▶ The problem
Pictures aside, please retype the whole listing word for word.
--
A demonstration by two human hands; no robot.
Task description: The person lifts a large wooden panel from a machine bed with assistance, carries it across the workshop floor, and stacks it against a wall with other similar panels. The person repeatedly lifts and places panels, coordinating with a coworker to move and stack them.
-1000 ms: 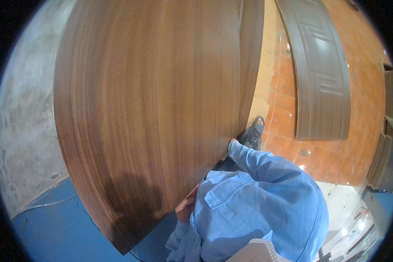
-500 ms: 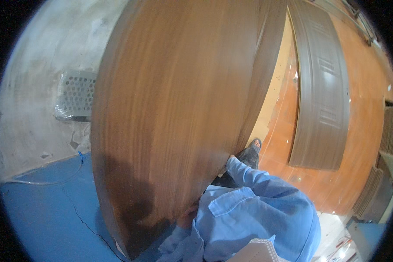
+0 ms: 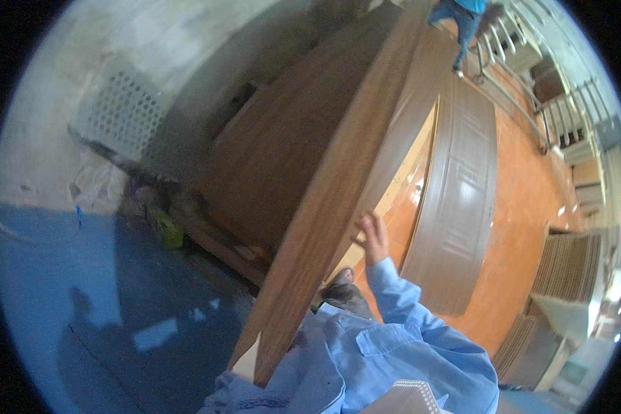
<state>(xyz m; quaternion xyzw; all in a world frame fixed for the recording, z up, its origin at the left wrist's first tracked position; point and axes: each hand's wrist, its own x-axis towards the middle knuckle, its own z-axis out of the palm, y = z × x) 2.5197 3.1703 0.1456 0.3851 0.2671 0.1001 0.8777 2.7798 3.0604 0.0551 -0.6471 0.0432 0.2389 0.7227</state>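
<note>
A long wood-grain door panel (image 3: 338,179) stands almost edge-on in front of me, running from the bottom of the view up to the top. A pale chip-like patch (image 3: 247,360) shows at its near end. My right hand (image 3: 372,238) is raised just right of this panel, fingers spread, holding nothing; whether a fingertip touches the panel I cannot tell. My left hand is hidden; the left sleeve reaches down behind the panel's near end. On the right lies another brown door panel (image 3: 459,193) with embossed rectangles.
Dark brown panels (image 3: 283,138) lean by the wall at left, near a perforated grey plate (image 3: 124,107) and a green box-like thing (image 3: 170,234). At the far end stands a person in blue (image 3: 455,24). Metal racks (image 3: 510,76) and stacked boards (image 3: 566,269) line the right.
The large panel has swung from showing its broad face to nearly edge-on, uncovering the wall side. My right hand has come away from its edge and opened. A person has come into view.
</note>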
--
▶ Solved problem
A demonstration by two human hands; no robot.
Task description: The person lifts a large wooden panel from a machine bed with assistance, carries it across the workshop floor, and stacks it against a wall with other similar panels. The person repeatedly lifts and places panels, coordinating with a coworker to move and stack them.
-1000 ms: 
-500 ms: 
+0 ms: 
<state>(xyz m; quaternion xyzw; all in a world frame fixed for the recording, z up, its origin at the left wrist's first tracked position; point and axes: each hand's wrist, its own x-axis towards the middle knuckle, its own z-axis out of the palm, y = z × x) 2.5197 3.1703 0.1456 0.3851 0.2671 0.1001 0.8777 2.7798 3.0604 0.0551 -0.6471 0.0432 0.2389 0.7227</state>
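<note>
A long wood-grain door panel (image 3: 338,179) stands almost edge-on in front of me, running from the bottom of the view up to the top. A pale chip-like patch (image 3: 247,360) shows at its near end. My right hand (image 3: 372,238) is raised just right of this panel, fingers spread, holding nothing; whether a fingertip touches the panel I cannot tell. My left hand is hidden; the left sleeve reaches down behind the panel's near end. On the right lies another brown door panel (image 3: 459,193) with embossed rectangles.
Dark brown panels (image 3: 283,138) lean by the wall at left, near a perforated grey plate (image 3: 124,107) and a green box-like thing (image 3: 170,234). At the far end stands a person in blue (image 3: 455,24). Metal racks (image 3: 510,76) and stacked boards (image 3: 566,269) line the right.
The large panel has swung from showing its broad face to nearly edge-on, uncovering the wall side. My right hand has come away from its edge and opened. A person has come into view.
</note>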

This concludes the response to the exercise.